Even een graantje Buxtehude meepikken
Dr. Albert Clement weet het bijna zeker: Buxtehude nam voor zijn indrukwekkende koraalbewerking ”Nun freut euch, lieben Christen g’mein” (BuxWV 210) de zevende strofe van het lutherse kerklied als uitgangspunt, en niet de eerste, zoals altijd aangenomen wordt.
Dr. Clement sprak afgelopen week tijdens het driedaagse internationale Buxtehudesymposium in het Koninklijk Conservatorium in Den Haag. Het symposium had tegelijk plaats met het Buxtehudefestival -masterclassess en concerten-, dat zaterdag in de Hooglandse Kerk in Leiden werd afgesloten met een feestelijk concert door het Amsterdam Baroque Orchestra and Choir onder leiding van Ton Koopman.De Middelburgse musicoloog en theoloog Clement weet verrassend nieuw licht te werpen op een van de grootste orgelwerken van Buxtehude. Zijn lezing is op het flitsende af. Niet alleen vanwege het hoge tempo waarmee hij door de stof beweegt, ook het ene na het andere muziekvoorbeeld, inclusief de theologische achtergronden, passeert in hoog tempo de revue.

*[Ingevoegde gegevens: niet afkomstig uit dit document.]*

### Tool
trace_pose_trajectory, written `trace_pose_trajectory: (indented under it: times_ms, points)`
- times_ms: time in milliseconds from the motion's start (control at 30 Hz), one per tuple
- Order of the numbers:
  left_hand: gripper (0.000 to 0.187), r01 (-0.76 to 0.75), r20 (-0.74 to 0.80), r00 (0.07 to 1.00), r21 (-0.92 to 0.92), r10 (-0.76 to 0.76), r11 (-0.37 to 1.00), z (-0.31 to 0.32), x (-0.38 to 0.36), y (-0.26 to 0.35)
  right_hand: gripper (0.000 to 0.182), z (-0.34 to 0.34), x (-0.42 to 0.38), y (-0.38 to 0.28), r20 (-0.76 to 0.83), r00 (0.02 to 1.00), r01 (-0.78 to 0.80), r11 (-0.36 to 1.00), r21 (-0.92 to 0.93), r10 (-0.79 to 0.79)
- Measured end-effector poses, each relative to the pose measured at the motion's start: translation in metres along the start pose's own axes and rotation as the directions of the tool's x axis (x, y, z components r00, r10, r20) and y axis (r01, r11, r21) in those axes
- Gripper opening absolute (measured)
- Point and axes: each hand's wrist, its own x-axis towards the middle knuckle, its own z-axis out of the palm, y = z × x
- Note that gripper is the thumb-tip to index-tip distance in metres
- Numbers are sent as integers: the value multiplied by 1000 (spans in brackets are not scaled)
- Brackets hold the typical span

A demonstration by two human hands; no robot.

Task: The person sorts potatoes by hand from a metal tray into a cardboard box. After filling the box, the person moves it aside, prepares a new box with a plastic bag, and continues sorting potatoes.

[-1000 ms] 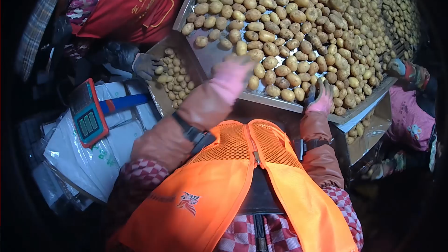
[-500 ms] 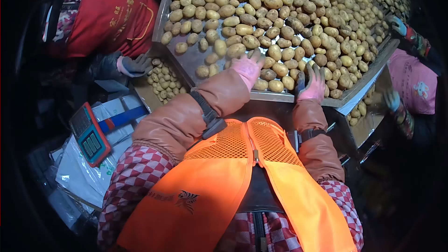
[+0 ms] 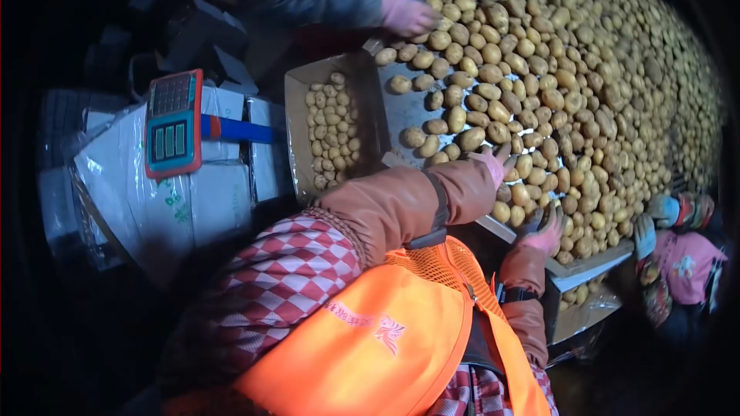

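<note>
dim sorting surface [image 3: 401,112] heaped with potatoes [image 3: 586,92]: left hand [image 3: 493,163] fingers spread, right hand [image 3: 546,237] unclear; best raking gently.

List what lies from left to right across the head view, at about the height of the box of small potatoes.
White sacks → weighing scale → cardboard box of small potatoes → metal sorting table → left hand at the table's near edge → heap of large potatoes.
</note>
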Motion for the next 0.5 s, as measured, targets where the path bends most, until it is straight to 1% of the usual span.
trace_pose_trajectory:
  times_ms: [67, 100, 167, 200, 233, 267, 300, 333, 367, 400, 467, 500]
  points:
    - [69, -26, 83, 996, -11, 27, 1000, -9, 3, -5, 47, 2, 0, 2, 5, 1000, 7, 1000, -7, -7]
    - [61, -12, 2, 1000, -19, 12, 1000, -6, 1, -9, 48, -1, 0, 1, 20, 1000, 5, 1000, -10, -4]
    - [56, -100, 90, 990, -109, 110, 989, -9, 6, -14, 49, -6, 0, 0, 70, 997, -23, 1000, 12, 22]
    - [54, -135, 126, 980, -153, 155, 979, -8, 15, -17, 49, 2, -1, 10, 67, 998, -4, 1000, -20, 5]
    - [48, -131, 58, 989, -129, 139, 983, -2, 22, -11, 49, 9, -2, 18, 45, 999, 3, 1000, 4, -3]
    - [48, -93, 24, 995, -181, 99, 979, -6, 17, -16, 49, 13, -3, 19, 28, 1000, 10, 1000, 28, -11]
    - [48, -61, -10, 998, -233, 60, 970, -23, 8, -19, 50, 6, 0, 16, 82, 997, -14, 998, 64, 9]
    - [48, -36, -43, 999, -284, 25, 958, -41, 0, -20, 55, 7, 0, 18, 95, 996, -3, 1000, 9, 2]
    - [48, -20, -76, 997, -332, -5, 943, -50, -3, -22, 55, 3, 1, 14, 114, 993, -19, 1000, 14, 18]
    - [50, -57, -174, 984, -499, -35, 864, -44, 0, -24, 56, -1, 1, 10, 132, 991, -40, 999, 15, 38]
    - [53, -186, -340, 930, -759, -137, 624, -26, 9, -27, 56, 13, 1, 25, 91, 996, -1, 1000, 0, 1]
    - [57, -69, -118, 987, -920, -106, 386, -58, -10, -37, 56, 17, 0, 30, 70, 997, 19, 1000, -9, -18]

Clement: „Lutherse koralen speelden een nauwelijks te onderschatten rol in Buxtehudes tijd. Iedereen kende ze, predikanten citeerden ze en kinderen kregen ze al vroeg aangeleerd. Als Buxtehude op basis van koralen componeerde, was het zijn dure plicht goed op de teksten te letten. Als we zijn muziek onderzoeken en uitvoeren, is het niet voldoende alleen naar de noten te kijken, maar moeten we ook de achtergronden van de compositie in ogenschouw nemen.”
Rumoer
Tijdens het symposium spreken internationale deskundigen over het onderzoek naar en de uitvoeringspraktijk van Buxtehudes muziek. Terwijl op maandag de vocale muziek van de componist centraal staat, wordt dinsdag de focus gericht op het oeuvre voor klavier. Woensdag is de historische context aan de beurt.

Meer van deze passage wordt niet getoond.